Numerous methods have been developed to enhance transdermal drug permeation, e.g., iontophoresis, electroporation, ultrasound, ablation, along with chemical enhancers like, alcohols, terpenes, azones and, more recently, solvents such as dimethylsulfoxide (DMSO). Traditional delivery methods based on passive diffusion of drug molecules into the skin are unable to deliver macromolecules, such as peptides, vitamins, proteins, DNA and vaccines, due to the barrier properties of stratum corneum (SC). For this study we prepared a solidified reverse micellar carbopol gel formulation containing lipid-based microspheres loaded with sodium bicarbonate solution having a shell wall matrix of .03% CBD (cannabidiol 99.9%) as the deliverable. Since the selective permeability of skin presents the major hindrance to delivery of drugs, a solvent, DMSO, was added to the carbopol gel in order to eliminate epidermal barriers at the stratum corneum (SC). In SC, corneocytes are surrounded by a cell envelope composed of cross-linked proteins and a covalently bound lipid envelope/shell wall matrix and are embedded in lipid lamellar regions, which are oriented parallel to the corneocytes surface. The SC lipids play an essential role in maintaining and structuring the lipid barrier which affords protection against external insults and water loss through the skin and is the reason of skin's selective permeability. SC is also the chief barrier to passive diffusion of drug molecules.

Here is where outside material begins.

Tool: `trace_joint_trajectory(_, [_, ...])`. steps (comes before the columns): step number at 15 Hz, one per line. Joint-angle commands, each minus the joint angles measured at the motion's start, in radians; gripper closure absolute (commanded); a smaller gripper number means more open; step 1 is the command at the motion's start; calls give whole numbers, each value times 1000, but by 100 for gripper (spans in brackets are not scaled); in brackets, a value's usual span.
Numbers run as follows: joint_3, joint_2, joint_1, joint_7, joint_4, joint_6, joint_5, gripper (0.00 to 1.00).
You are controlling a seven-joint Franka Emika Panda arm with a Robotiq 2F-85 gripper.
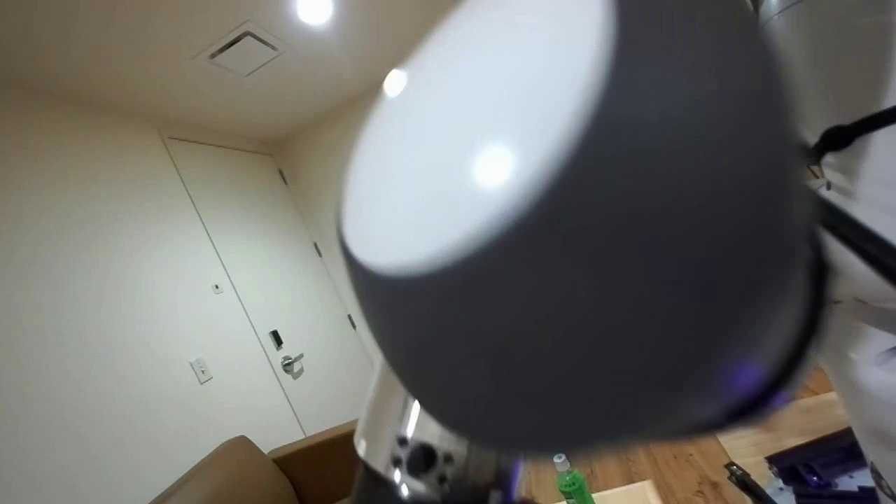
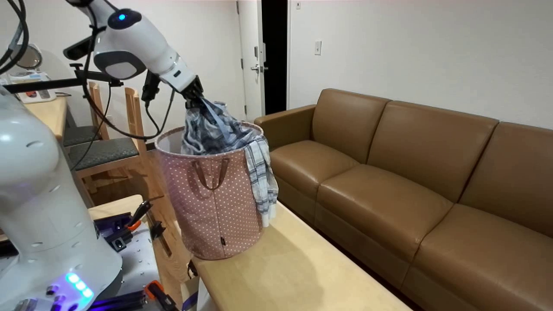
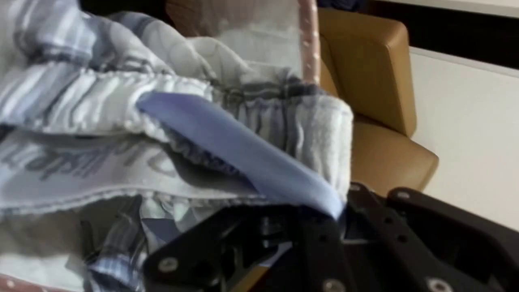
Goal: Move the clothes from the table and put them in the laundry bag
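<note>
wrist view, gripper (image 3: 341, 219) pinched tight on plaid garment (image 3: 105, 99), partly inside laundry bag (image 3: 309, 42)

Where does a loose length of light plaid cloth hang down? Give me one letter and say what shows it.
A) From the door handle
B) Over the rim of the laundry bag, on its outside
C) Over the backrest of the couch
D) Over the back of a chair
B: in an exterior view, the plaid cloth drapes over the rim and down the outside of the laundry bag.
</note>
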Motion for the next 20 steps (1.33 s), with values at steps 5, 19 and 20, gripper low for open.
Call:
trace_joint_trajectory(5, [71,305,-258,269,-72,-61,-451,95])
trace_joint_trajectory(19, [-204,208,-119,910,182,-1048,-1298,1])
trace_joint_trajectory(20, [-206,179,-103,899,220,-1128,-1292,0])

In the present study, we developed an SLN formulation using Guggul lipid as main lipid component and diclofenac as a model drug and evaluated for physical parameters, transdermal drug permeation, stability, and pH to control anti-inflammatory activity with unique vitamin formulations. The developed formulations were compared with an established, commercial transdermal emulgel (CEG) containing diclofenac diethylammonium (Voltaren Emulgel). A carbopol gel formulation containing free diclofenac sodium (CG) was also prepared and evaluated for release. These results can prove to be useful in designing specific formulations for transdermal drug absorption of CBD compounds.

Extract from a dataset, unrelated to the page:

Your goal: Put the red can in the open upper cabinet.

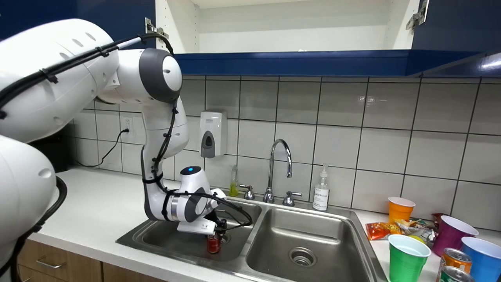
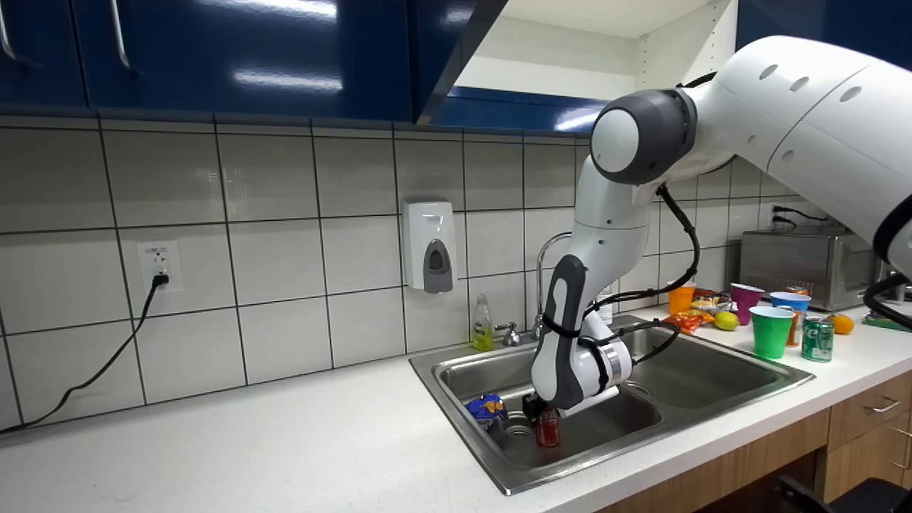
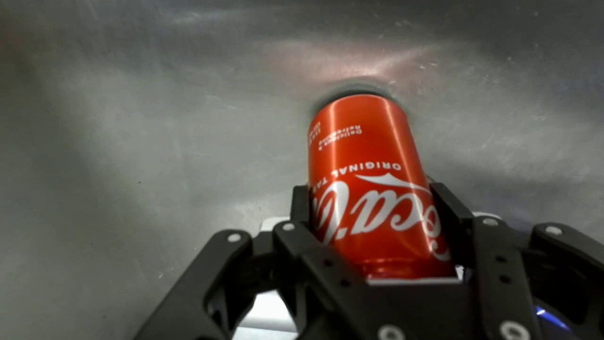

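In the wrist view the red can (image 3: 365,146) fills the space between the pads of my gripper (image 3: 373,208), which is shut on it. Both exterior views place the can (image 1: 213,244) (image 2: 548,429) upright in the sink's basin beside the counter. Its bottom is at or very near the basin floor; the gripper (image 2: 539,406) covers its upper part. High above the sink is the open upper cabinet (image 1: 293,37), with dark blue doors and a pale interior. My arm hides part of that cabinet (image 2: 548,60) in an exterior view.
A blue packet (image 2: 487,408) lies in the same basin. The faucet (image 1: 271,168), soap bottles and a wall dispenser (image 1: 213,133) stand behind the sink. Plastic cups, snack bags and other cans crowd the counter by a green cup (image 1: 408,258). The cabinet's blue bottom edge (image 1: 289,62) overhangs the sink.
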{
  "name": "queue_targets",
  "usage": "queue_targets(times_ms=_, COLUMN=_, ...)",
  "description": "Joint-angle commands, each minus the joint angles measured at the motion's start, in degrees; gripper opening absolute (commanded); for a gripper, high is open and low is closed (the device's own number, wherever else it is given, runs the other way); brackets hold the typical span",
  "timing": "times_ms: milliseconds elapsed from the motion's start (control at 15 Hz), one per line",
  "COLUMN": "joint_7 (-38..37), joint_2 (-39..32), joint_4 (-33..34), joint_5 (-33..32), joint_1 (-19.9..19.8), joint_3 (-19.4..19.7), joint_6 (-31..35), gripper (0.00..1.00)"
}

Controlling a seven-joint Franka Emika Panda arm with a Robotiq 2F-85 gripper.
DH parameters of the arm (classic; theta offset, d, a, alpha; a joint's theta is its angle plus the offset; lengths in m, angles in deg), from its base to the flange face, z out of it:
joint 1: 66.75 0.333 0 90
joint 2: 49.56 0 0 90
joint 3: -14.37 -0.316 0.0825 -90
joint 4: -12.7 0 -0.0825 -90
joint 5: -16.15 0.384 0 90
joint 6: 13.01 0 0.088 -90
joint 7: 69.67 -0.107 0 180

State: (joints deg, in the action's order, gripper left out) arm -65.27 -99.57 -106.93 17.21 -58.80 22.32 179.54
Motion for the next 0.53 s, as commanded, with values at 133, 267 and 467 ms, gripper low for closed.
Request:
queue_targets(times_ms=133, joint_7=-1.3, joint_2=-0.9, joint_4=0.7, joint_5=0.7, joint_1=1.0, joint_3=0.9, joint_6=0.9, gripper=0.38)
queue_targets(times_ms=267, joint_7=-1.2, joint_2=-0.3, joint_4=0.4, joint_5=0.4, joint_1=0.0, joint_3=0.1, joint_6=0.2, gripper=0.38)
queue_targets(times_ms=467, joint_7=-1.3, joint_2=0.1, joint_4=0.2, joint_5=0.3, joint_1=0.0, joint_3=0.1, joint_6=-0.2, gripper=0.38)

The epidermis, or the outermost, nonvascular layer of the skin, is derived from the embryonic ectoderm which varies in thickness from 0.07 to 1.4 mm and is not smooth. This is the 5th, or outmost layer of the skin, called, stratum corneum, which is composed of flattened, cornified, non-nucleated cells. Please note apparent presence of 'corneocytes' surrounding the hair shafts: These occur at different heights depending upon the evolution toward EOL (end-of-life) cycle. Corneocytes are constantly produced by the human body. Thus, this process, Cornification (which allows dead skin cells, or keratinocytes, to form a protective layer on the outermost dermis), is never-ending. Because corneocytes are evulsive and eruptive, these occur in different shapes, heights <in nm to mm> and sizes, over time, as live cells reach EOL and transform into keratinocytes. Each of these cells can, and do, have different shapes, thicknesses and sizes. The 120um microspheres with 3% shell wall matrix composition of CBD fixed in the shell wall matrix, once liberated from the wall matrix, are deposited into the cavernosa of the corneocytes/ keratinocytes leading to more effective delivery of the actives.